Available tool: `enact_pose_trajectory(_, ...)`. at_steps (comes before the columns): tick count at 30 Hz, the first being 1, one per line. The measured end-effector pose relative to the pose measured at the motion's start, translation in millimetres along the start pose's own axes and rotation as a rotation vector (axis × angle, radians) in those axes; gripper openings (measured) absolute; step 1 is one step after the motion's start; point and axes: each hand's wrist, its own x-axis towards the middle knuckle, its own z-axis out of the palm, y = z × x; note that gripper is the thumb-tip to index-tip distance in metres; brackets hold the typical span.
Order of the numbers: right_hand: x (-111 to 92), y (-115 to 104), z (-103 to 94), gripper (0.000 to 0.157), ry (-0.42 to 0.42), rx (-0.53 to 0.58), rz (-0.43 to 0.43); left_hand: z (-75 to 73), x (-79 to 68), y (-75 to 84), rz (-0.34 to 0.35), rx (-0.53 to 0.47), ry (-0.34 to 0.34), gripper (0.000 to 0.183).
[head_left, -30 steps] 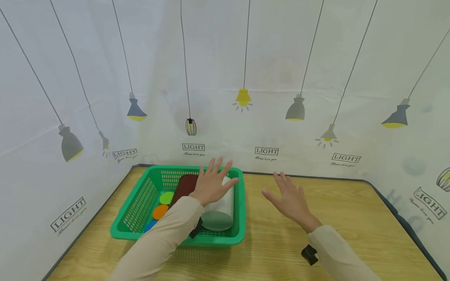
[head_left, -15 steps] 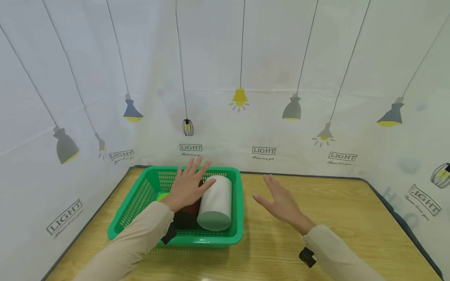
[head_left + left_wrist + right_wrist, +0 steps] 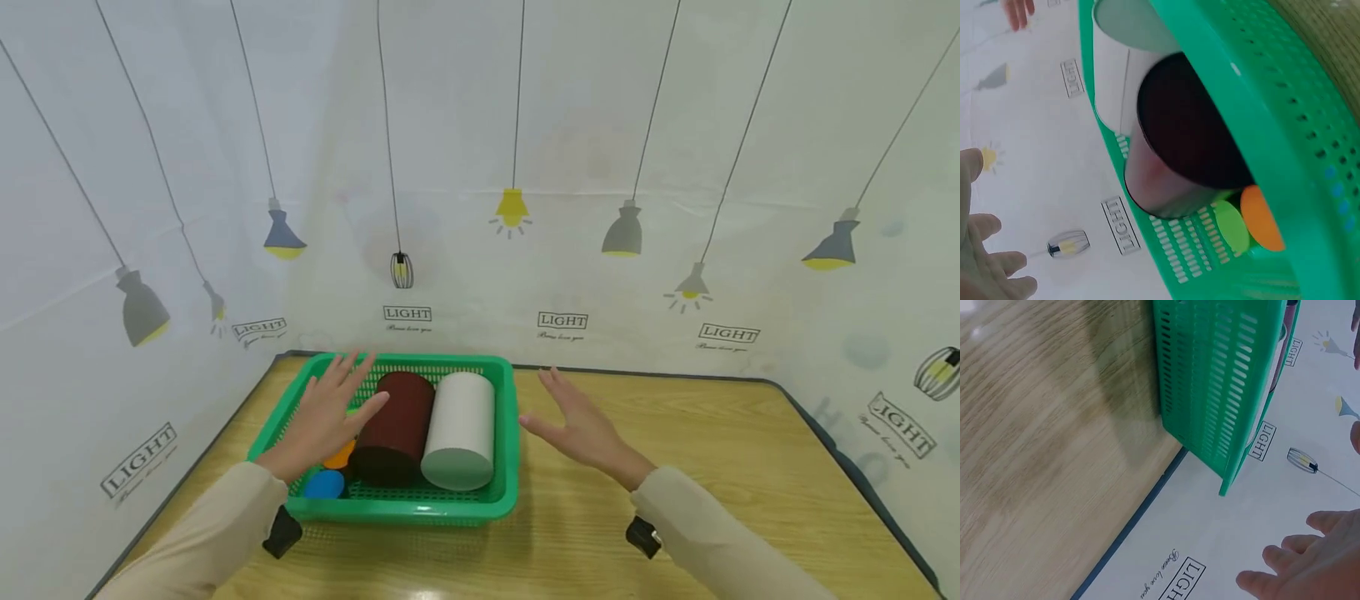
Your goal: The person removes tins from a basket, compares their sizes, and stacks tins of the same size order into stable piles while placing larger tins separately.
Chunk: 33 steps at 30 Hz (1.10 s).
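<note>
A green plastic basket (image 3: 420,510) stands on the table, left of centre in the head view. Two large cylinders lie on their sides in it: a dark red one (image 3: 396,425) and a white one (image 3: 461,429) to its right. Small round pieces, blue (image 3: 325,484), orange (image 3: 1261,219) and light green (image 3: 1232,226), sit at the basket's left. My left hand (image 3: 318,417) is over the basket's left side with fingers spread, holding nothing. Just right of the basket my right hand (image 3: 588,429) hovers with fingers extended, holding nothing.
The wood-grain table (image 3: 720,467) extends to the right of the basket. A white wall sheet (image 3: 465,125) printed with hanging lamps encloses the back and both sides. Each wrist bears a small black device (image 3: 642,537).
My left hand has moved left from above the cylinders to the basket's left side, uncovering the red and white cylinders. My right hand has shifted slightly left, towards the basket.
</note>
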Motion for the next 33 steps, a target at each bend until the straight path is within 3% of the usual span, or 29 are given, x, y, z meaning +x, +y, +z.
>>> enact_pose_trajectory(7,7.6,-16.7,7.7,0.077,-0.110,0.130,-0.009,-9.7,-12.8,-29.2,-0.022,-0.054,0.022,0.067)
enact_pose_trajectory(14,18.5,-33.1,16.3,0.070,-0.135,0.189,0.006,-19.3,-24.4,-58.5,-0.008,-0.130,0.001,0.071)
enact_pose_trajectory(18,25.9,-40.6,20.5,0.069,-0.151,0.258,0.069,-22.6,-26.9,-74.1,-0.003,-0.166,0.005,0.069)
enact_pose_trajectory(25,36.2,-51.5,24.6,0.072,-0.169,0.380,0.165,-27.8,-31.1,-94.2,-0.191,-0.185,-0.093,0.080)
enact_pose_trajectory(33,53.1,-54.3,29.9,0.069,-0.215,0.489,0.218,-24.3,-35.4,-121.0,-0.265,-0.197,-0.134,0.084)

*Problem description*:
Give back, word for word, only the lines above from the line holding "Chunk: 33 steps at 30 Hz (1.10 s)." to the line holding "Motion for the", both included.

*Exercise response*:
Chunk: 33 steps at 30 Hz (1.10 s).
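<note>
A green plastic basket (image 3: 420,510) stands on the table, left of centre in the head view. Two large cylinders lie on their sides in it: a dark red one (image 3: 396,425) and a white one (image 3: 461,429) to its right. Small round pieces, blue (image 3: 325,484), orange (image 3: 1261,219) and light green (image 3: 1232,226), sit at the basket's left. My left hand (image 3: 318,417) is over the basket's left side with fingers spread, holding nothing. Just right of the basket my right hand (image 3: 588,429) hovers with fingers extended, holding nothing.
The wood-grain table (image 3: 720,467) extends to the right of the basket. A white wall sheet (image 3: 465,125) printed with hanging lamps encloses the back and both sides. Each wrist bears a small black device (image 3: 642,537).
My left hand has moved left from above the cylinders to the basket's left side, uncovering the red and white cylinders. My right hand has shifted slightly left, towards the basket.
</note>
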Motion for the next 33 steps, a target at each bend until the straight path is within 3% of the usual span, or 29 are given, x, y, z meaning +x, +y, +z.

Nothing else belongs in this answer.